Argentina, el destino que se encareció sin crecer.
El gobierno nacional decidió mantener el esquema cambiario que ancla al dólar en torno a los $1.500. La medida, que busca proyectar calma y control tras el triunfo electoral, se presenta como un símbolo de estabilidad en un país donde la cotización de la moneda define casi todos los humores. Pero detrás de esa sensación de orden se oculta una tensión que atraviesa de lleno a uno de los sectores más sensibles de la economía: el turismo.
El ministro de Economía, Luis Caputo, considera “razonable” el actual tipo de cambio y se muestra cómodo con un dólar que no se mueve. La estrategia, al menos en el corto plazo, logra contener precios y expectativas. Sin embargo, también redefine ganadores y perdedores dentro del entramado económico. Los fondos financieros internacionales, las importadoras y las agencias de viajes que venden pasajes al exterior figuran entre los principales beneficiados. El capital especulativo encuentra en la brecha de tasas y la estabilidad nominal una oportunidad de rentabilidad; las empresas que importan, por su parte, acceden a productos más baratos; y el turismo emisivo crece, impulsado por una clase media que vuelve a mirar destinos fuera del país.
La contracara la sufren la industria nacional, las economías regionales y el turismo interno. La apreciación cambiaria encarece al país para los extranjeros y vuelve menos competitiva la oferta local. Durante las últimas vacaciones de invierno, la cantidad de viajeros dentro del territorio cayó un 10,9% respecto del año anterior, mientras aumentó el número de argentinos que viajaron al exterior. La ecuación es clara: cuando el dólar se atrasa, el gasto afuera se percibe más accesible y el turismo receptivo se debilita.
El turismo argentino siempre ha sido un espejo fiel de la macroeconomía. Cuando hay atraso cambiario, el país se vuelve caro para el visitante extranjero y tentador para el argentino que busca salir. Hoy esa doble presión se siente con fuerza. La Argentina pierde atractivo en dólares mientras los destinos locales enfrentan una caída en la demanda que repercute directamente en el empleo, la hotelería, la gastronomía y los servicios. En provincias donde el turismo explica más del 10% del empleo, la merma del movimiento interno se traduce en menos reservas, menos consumo y menos trabajo.
El atraso cambiario genera además un efecto estructural difícil de revertir: entran menos divisas y salen más. El país se encarece como destino y se abarata como consumidor. En ese equilibrio artificial, el turismo receptivo —uno de los sectores que más dólares genera sin necesidad de importar insumos— queda relegado. “El dólar barato es una ilusión de corto plazo: mejora el humor social y abarata el consumo, pero erosiona la capacidad de generar divisas genuinas”, explica la economista Agostina Monti Salias. “En el turismo esto se traduce en un país más caro para los extranjeros y más atractivo para los que viajan afuera.”

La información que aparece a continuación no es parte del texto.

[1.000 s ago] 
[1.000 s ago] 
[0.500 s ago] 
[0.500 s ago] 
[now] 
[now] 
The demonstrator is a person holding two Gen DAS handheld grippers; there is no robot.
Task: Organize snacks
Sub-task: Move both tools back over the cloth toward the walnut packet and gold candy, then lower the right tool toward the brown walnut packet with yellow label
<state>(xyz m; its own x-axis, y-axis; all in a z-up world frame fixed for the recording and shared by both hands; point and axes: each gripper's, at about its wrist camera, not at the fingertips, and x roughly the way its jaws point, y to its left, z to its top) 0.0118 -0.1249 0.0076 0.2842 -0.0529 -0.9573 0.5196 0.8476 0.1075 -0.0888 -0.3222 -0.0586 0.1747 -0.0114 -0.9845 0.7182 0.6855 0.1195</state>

La estabilidad cambiaria otorga al Gobierno un respiro político, pero al mismo tiempo debilita la competitividad externa. En un contexto en el que el turismo representa cerca del 10% del PBI y se ubica como el cuarto complejo exportador del país, su retroceso no es menor. Mientras las agencias emisivas celebran, los prestadores locales advierten sobre una temporada de verano que podría llegar con menos visitantes y márgenes más ajustados.
La pregunta, entonces, no es si la estabilidad es deseable, sino a qué costo. Un dólar barato puede dar alivio transitorio, pero si se sostiene artificialmente termina desfinanciando al país productivo y desincentivando los sectores que aportan valor y divisas. En turismo, el impacto se mide en reservas vacías, economías regionales más frágiles y menos ingresos para el país.
La Argentina necesita que la estabilidad no signifique quietud, sino sustentabilidad. Un tipo de cambio competitivo, políticas activas de incentivo al turismo receptivo y reglas claras para la inversión podrían devolverle al sector su rol de motor económico. Porque la verdadera estabilidad no se mide en la cotización del dólar, sino en la capacidad de un país para sostener movimiento, empleo y desarrollo.